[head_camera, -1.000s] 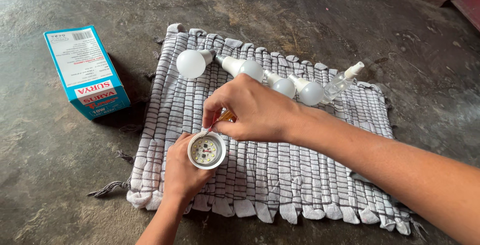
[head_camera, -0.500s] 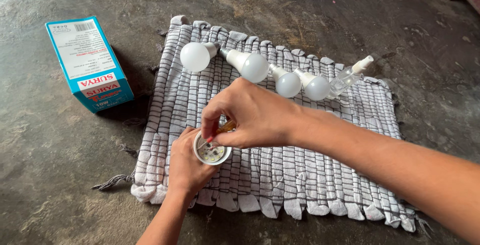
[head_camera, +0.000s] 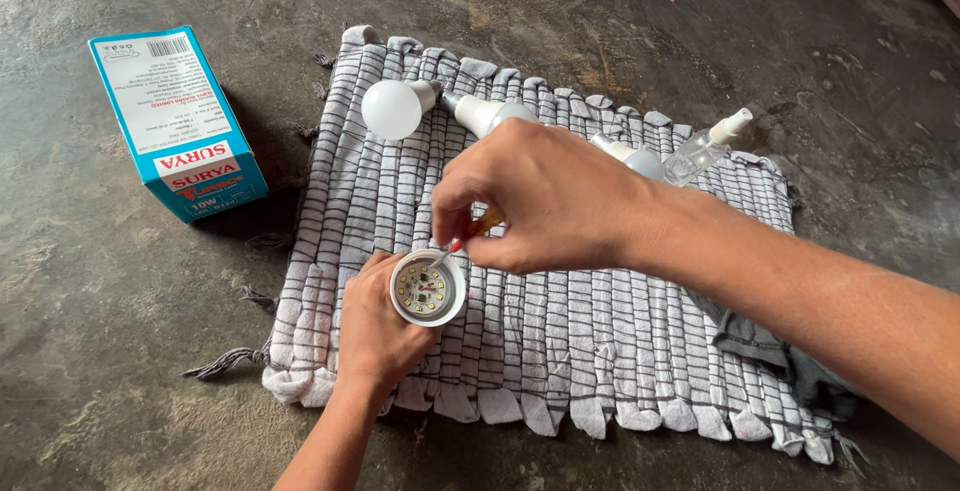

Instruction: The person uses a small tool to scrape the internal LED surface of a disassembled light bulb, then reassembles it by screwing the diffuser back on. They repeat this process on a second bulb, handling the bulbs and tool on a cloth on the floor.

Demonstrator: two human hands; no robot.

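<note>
One woven mat, grey-white with dark stripes and a fringed edge, was laid on a rough concrete floor and is used as the landmark. Off the mat's left edge, a blue and white carton was set flat on the floor, close to the mat but apart from it. A dark grey cloth was bunched on the mat's right part, partly hidden under the right forearm.

Along the mat's far edge, several white bulbs were laid in a row: one round bulb near the far-left corner, a second bulb just beside it, a third bulb mostly hidden behind the right hand. A small clear spray bottle was laid tilted near the mat's far-right corner.

Near the mat's front-left part, an opened bulb body was held with its round LED board facing up. The left hand was wrapped around that body from below, fingers closed on it. The right hand was pinched shut on a small screwdriver with an orange-red handle, directly above the bulb body. The tool's tip was set down on the LED board; exact contact point could not be made out.
</note>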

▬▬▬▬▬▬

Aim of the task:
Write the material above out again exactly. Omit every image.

Response:
[head_camera, -1.000s] 
[head_camera, -0.500s] 
[head_camera, +0.000s] 

Instruction: The person uses a small tool to scrape the internal LED surface of a disassembled light bulb, then reassembles it by screwing the diffuser back on. They repeat this process on a second bulb, handling the bulbs and tool on a cloth on the floor.

Demonstrator: two human hands; no robot.

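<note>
One woven mat, grey-white with dark stripes and a fringed edge, was laid on a rough concrete floor and is used as the landmark. Off the mat's left edge, a blue and white carton was set flat on the floor, close to the mat but apart from it. A dark grey cloth was bunched on the mat's right part, partly hidden under the right forearm.

Along the mat's far edge, several white bulbs were laid in a row: one round bulb near the far-left corner, a second bulb just beside it, a third bulb mostly hidden behind the right hand. A small clear spray bottle was laid tilted near the mat's far-right corner.

Near the mat's front-left part, an opened bulb body was held with its round LED board facing up. The left hand was wrapped around that body from below, fingers closed on it. The right hand was pinched shut on a small screwdriver with an orange-red handle, directly above the bulb body. The tool's tip was set down on the LED board; exact contact point could not be made out.
</note>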

The required answer is now complete.